I didn’t keep it. I did keep her. The story is a little longer but I will give you the short version. My water broke when I was twenty-three weeks pregnant and I spent the next six weeks in the hospital on complete bed rest. When I say complete bed rest that is what I mean. My bed was my living room, my kitchen, my bedroom and my bathroom for six weeks. My feet did not touch the floor the entire time and I never left that room.

I had to fight for my daughter. I had to fight hard. I fought through loneliness and depression. I fought through sickness. I fought through overdoses of medication that paralyzed me. I fought through knotty veins that made the nurses have to stick me in five to eight places every time they changed out my I.V. I fought through heart issues where they brought the paddles in, yes, the paddles. And I am glad.

I am glad for my daughter to know that I did and do and always will want and love and fight for her. She is amazing! This story is not about the women who have had abortions or those that condemn them for it. This story is about me and how I have learned that the woman I want to be is the woman that Miss Julia is. In the face of my fear and shame, she was shameless and unafraid. It is my story about hoping against hope and still unexpectedly expecting God to come to my rescue. And he did.
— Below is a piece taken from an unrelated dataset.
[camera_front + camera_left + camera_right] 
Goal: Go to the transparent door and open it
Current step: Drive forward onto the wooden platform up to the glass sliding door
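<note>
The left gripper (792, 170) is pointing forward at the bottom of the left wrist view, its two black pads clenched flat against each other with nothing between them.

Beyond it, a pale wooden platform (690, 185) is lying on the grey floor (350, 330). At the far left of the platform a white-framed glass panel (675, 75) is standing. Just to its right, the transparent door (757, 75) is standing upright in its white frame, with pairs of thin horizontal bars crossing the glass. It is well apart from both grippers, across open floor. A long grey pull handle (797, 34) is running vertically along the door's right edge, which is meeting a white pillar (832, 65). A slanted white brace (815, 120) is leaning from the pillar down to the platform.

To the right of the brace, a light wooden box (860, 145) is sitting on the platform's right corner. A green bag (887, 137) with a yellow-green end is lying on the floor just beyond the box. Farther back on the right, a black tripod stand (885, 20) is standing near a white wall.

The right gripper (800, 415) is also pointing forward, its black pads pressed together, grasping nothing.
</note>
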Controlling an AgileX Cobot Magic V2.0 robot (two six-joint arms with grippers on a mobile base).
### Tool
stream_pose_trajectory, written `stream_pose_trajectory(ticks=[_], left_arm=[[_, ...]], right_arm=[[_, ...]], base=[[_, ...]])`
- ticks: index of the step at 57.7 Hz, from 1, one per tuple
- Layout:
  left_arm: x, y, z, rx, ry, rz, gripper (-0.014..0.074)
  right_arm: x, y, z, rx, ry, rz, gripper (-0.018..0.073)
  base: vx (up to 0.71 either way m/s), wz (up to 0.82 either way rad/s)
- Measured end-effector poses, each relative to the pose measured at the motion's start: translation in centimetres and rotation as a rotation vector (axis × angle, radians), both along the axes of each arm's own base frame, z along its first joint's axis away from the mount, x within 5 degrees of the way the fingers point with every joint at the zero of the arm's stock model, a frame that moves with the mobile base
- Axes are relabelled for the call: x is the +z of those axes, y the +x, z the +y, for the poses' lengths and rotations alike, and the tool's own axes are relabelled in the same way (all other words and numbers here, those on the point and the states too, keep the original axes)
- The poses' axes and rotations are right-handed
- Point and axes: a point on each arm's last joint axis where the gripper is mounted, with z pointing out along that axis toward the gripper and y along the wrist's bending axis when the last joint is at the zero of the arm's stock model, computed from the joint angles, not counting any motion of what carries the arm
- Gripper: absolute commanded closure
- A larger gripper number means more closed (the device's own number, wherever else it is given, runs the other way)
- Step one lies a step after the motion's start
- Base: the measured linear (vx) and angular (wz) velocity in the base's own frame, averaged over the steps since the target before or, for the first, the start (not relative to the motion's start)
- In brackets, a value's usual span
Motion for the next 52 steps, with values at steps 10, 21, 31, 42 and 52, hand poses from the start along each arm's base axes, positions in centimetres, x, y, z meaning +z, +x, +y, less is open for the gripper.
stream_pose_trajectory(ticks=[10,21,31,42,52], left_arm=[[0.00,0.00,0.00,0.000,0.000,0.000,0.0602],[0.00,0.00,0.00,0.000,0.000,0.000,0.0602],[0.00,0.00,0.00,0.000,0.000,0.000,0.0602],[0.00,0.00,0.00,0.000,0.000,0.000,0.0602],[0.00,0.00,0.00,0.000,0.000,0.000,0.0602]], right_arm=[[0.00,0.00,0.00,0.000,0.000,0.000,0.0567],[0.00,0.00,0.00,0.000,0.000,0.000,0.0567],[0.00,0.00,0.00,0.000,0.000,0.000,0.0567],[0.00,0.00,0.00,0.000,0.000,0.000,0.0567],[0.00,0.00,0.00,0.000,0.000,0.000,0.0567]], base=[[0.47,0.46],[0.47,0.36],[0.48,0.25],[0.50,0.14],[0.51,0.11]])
I am still ashamed. I am ashamed when I think of how I wore the red pro-life bracelet and failed to show love to a scared pregnant single mother. I am ashamed that I shouted amen to the preaching about abortion and never once rocked a drug-addicted baby whose mother abandoned it in the hospital. I am ashamed that I walked a Right to Life courthouse walk and never bought diapers and milk and clothes and took them to a struggling father and mother working two jobs to keep things a float. I am ashamed that I stood in the church vestibule in my “leadership” role talking about how abortion is a selfish, easy way out decision.

Yet, I never once held one of these scared, weeping women in my arms and told her that it would be okay and that God would make a way. I am ashamed. I have heard it said be careful with what measuring stick you judge by, for by it you will be judged. I know that I need a very long stick.

My arms are still heavy these days, too heavy even to lift a small stone.